Bjelke-Petersen was appointed as a government minister in 1963 and succeeded as premier and Country Party leader in 1968 following the death of Jack Pizzey. He would lead the party to seven consecutive election victories, governing in coalition with the Liberal Party until 1983. His first three electoral victories saw his party benefit from a system of rural malapportionment later nicknamed the "Bjelkemander", which allowed him to remain premier despite frequently receiving a smaller number of votes than the state's two other major parties.[2][3] The system earned Bjelke-Petersen the nickname "the Hillbilly Dictator". Regardless, he was a highly popular figure among conservative voters and over the course of his 19 years as premier he tripled the number of Country/National voters and doubled the party's percentage vote. After the Liberal Party pulled out of the Coalition government in 1983, Bjelke-Petersen reduced his former partners to a mere eight seats in an election held later that year. In 1985 Bjelke-Petersen launched a campaign to move into federal politics to become prime minister, though the campaign was eventually aborted.

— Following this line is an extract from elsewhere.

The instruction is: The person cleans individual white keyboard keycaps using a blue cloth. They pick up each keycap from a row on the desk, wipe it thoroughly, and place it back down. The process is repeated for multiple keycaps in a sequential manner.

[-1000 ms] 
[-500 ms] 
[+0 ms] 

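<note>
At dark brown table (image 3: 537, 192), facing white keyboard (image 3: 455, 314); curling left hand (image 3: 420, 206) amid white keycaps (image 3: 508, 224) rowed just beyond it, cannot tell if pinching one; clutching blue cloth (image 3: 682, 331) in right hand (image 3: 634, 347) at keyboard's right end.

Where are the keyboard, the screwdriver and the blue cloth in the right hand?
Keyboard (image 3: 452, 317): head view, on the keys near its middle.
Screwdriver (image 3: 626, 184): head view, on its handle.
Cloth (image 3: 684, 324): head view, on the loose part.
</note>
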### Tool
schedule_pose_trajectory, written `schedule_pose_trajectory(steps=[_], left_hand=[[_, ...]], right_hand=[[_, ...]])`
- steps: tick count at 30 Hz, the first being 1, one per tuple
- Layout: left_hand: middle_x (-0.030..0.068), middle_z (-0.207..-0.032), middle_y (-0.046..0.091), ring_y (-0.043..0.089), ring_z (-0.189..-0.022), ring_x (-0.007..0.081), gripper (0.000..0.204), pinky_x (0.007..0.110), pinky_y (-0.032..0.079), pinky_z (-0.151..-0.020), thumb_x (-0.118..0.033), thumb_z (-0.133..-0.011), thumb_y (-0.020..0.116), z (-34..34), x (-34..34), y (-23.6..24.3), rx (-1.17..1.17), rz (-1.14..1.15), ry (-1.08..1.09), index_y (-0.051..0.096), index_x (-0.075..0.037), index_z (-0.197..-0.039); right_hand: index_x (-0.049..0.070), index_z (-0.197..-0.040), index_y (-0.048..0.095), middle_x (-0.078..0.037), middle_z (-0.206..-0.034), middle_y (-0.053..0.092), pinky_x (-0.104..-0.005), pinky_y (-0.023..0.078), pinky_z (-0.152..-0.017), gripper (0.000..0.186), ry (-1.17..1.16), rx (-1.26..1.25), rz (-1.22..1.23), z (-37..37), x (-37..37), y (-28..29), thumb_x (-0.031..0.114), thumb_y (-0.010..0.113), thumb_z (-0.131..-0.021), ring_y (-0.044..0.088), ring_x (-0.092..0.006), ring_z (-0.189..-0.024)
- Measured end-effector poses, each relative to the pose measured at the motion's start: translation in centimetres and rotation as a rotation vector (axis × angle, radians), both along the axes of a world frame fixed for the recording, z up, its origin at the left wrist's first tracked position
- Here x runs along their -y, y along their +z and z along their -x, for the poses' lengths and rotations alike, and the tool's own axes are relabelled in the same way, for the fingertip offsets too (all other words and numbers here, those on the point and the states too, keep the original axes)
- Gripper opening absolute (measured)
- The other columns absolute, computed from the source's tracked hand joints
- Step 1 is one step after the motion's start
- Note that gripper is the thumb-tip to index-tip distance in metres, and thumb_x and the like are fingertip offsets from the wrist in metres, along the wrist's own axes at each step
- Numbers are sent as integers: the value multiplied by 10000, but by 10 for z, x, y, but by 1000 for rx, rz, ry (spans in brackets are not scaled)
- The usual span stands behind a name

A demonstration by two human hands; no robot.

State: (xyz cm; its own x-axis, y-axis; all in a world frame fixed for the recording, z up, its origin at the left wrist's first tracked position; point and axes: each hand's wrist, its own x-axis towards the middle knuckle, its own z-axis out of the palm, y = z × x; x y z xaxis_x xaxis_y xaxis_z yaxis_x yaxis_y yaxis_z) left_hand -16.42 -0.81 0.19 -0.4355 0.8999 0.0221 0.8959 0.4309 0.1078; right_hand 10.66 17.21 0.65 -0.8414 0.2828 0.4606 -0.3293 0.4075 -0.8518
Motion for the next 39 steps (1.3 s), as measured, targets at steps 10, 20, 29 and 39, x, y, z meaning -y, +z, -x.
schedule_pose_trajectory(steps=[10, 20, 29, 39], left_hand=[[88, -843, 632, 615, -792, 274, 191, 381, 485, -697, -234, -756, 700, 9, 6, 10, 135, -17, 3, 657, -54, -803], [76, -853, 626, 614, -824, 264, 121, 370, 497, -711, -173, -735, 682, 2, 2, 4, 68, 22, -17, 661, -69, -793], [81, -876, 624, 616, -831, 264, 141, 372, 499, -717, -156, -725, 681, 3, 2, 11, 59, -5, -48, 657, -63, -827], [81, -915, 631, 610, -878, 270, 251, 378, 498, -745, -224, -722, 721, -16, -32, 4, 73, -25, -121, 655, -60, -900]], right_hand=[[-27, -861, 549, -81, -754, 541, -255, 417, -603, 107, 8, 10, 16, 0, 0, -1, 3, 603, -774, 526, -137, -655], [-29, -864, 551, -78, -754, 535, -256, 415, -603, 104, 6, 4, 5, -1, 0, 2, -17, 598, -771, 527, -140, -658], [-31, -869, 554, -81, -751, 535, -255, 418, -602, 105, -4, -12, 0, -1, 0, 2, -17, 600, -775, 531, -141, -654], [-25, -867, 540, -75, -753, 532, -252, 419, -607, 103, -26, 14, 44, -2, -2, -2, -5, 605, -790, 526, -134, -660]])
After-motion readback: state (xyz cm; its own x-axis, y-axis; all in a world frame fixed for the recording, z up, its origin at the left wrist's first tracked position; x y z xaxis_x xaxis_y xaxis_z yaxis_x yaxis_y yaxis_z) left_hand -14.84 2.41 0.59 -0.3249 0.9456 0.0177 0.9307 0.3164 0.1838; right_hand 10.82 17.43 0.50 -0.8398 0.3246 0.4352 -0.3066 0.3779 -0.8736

Bjelke-Petersen earned himself a reputation as a "law and order" politician with his repeated use of police force against street demonstrators[3] and strongarm tactics with trade unions, leading to descriptions of Queensland under his leadership as a police state. Starting in 1987, this administration came under the scrutiny of a royal commission into police corruption and its links with state government ministers. Bjelke-Petersen was unable to recover from the series of damaging findings and after initially resisting a party vote that replaced him as leader, retired from politics on 1 December 1987. Two of his state ministers, as well as the police commissioner Bjelke-Petersen had appointed and later knighted, were jailed for corruption offences and in 1991 Bjelke-Petersen, too, was tried for perjury over his evidence to the royal commission; the jury failed to reach a verdict as the jury foreman was a member of the Young Nationals and a member of the "Friends of Joh" group, and Bjelke-Petersen was deemed too old to face a second trial.
During the Bjelke-Petersen era the state underwent considerable economic development.[4] He was one of the most well-known and controversial figures of 20th-century Australian politics because of his uncompromising conservatism (including his role in the downfall of the Whitlam federal government), political longevity, and the institutional corruption of his government.